▸ **Provided entries**:
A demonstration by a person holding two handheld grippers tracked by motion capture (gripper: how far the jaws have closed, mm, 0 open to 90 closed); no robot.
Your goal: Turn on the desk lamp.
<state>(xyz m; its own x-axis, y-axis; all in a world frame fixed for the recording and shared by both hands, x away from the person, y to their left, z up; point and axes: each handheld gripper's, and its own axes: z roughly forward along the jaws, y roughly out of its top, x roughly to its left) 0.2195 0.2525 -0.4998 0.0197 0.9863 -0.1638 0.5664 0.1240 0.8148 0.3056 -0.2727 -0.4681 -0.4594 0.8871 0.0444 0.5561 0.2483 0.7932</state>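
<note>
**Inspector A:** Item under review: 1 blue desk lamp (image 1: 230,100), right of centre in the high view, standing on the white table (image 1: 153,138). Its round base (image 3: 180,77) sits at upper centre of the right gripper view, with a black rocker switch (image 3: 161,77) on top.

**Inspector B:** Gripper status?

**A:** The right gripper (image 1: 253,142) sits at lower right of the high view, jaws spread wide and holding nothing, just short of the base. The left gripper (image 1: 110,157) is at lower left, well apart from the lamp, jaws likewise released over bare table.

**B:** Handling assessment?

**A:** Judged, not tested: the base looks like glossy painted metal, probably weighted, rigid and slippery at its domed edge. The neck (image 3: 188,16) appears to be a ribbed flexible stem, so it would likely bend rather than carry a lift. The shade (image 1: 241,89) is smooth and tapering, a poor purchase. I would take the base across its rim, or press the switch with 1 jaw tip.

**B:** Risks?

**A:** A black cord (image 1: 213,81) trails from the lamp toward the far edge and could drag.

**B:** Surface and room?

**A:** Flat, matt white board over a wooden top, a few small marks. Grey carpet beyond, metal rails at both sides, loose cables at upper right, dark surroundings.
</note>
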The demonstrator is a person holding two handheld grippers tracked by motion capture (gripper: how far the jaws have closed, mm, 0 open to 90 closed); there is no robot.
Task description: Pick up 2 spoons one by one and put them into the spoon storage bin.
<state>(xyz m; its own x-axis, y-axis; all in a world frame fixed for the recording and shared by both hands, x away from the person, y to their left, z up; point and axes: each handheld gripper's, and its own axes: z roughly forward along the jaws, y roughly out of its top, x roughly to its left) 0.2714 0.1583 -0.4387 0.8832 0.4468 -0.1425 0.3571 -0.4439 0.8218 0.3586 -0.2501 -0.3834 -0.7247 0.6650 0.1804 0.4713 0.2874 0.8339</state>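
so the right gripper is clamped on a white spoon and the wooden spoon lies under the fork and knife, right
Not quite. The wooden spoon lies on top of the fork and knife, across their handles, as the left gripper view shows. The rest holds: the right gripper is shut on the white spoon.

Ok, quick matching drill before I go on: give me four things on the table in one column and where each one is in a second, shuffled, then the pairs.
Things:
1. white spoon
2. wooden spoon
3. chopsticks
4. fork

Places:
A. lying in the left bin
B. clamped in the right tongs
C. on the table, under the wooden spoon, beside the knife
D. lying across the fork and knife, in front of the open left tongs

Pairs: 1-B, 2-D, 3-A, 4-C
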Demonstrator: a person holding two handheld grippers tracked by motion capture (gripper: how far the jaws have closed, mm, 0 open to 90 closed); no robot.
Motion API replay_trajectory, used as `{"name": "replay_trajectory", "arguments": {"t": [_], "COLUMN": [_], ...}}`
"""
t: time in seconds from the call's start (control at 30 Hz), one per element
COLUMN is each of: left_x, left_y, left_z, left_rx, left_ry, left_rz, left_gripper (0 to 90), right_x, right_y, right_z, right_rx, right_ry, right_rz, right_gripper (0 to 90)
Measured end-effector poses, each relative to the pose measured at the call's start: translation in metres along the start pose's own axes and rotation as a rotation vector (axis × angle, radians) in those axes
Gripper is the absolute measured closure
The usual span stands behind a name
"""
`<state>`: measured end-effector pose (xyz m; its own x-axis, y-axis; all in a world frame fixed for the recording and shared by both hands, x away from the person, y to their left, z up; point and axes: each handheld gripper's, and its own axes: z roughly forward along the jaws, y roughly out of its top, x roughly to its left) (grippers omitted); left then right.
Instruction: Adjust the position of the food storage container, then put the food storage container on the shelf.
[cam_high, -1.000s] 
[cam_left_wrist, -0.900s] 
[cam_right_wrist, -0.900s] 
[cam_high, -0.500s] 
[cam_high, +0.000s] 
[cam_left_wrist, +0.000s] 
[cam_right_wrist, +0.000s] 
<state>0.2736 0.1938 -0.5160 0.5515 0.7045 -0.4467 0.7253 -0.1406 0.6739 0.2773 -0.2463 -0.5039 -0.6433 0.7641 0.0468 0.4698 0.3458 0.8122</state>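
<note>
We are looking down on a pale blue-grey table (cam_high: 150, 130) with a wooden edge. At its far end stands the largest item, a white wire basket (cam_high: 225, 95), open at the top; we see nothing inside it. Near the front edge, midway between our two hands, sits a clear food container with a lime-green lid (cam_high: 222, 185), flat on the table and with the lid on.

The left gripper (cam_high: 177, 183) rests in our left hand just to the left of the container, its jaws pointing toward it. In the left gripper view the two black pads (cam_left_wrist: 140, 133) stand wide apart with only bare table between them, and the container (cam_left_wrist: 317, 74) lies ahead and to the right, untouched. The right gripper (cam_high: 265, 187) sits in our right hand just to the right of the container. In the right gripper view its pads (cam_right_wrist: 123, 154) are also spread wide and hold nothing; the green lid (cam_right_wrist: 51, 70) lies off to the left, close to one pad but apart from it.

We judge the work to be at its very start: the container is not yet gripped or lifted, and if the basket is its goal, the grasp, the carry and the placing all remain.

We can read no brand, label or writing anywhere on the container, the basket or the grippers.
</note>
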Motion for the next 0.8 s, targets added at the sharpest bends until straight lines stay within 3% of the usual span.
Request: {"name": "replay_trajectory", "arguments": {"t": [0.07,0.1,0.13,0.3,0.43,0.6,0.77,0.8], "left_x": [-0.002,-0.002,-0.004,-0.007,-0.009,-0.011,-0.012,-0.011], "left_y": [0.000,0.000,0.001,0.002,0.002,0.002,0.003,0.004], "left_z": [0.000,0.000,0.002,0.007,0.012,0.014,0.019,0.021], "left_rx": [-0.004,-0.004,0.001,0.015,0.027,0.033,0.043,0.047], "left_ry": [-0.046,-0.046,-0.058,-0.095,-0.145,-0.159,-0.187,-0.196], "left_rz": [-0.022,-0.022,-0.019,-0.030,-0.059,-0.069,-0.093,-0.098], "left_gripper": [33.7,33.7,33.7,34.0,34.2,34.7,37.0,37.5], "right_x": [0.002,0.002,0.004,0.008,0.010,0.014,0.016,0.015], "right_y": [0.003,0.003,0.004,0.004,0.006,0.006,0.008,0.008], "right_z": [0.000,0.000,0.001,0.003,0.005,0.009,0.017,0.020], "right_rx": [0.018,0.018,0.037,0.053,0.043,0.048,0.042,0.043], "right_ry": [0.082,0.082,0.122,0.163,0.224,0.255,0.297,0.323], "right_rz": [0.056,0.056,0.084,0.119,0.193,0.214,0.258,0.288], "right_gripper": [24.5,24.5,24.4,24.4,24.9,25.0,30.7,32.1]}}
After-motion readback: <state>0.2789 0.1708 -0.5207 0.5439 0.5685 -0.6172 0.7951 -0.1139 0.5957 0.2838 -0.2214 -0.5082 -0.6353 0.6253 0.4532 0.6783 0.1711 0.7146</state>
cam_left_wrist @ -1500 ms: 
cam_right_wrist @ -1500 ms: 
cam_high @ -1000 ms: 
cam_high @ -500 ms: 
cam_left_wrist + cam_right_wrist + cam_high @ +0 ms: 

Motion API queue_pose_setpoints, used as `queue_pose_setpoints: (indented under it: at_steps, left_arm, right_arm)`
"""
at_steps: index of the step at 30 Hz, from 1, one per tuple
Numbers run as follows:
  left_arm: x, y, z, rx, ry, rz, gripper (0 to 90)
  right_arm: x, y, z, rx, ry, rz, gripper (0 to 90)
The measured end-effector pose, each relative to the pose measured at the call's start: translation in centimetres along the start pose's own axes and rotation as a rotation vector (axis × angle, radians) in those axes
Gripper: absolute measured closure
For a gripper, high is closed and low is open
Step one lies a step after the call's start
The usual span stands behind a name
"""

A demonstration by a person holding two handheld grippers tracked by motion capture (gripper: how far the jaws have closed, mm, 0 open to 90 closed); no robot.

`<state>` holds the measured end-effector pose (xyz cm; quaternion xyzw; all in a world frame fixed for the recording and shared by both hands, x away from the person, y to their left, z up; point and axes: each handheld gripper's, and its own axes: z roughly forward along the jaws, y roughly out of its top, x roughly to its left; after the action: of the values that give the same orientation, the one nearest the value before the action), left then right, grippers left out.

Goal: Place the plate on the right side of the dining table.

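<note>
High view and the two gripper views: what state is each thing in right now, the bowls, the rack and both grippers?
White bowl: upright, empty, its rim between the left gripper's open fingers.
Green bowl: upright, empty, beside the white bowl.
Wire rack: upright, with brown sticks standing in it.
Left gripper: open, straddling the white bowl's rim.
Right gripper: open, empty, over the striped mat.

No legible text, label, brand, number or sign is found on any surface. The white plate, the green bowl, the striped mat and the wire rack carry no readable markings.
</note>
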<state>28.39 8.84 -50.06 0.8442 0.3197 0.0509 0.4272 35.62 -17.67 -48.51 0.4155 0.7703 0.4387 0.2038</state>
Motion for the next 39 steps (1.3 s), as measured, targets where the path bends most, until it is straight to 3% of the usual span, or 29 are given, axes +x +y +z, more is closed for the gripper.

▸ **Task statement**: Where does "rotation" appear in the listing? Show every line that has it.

▸ **Final answer**:
Measured end-effector poses, each relative to the pose measured at the call's start: translation in metres along the start pose's own axes and rotation as a rotation vector (axis × angle, radians) in those axes
The measured end-effector pose, each relative to the pose measured at the call's start: translation in centimetres along the start pose's own axes and rotation as a rotation vector (axis × angle, radians) in those axes

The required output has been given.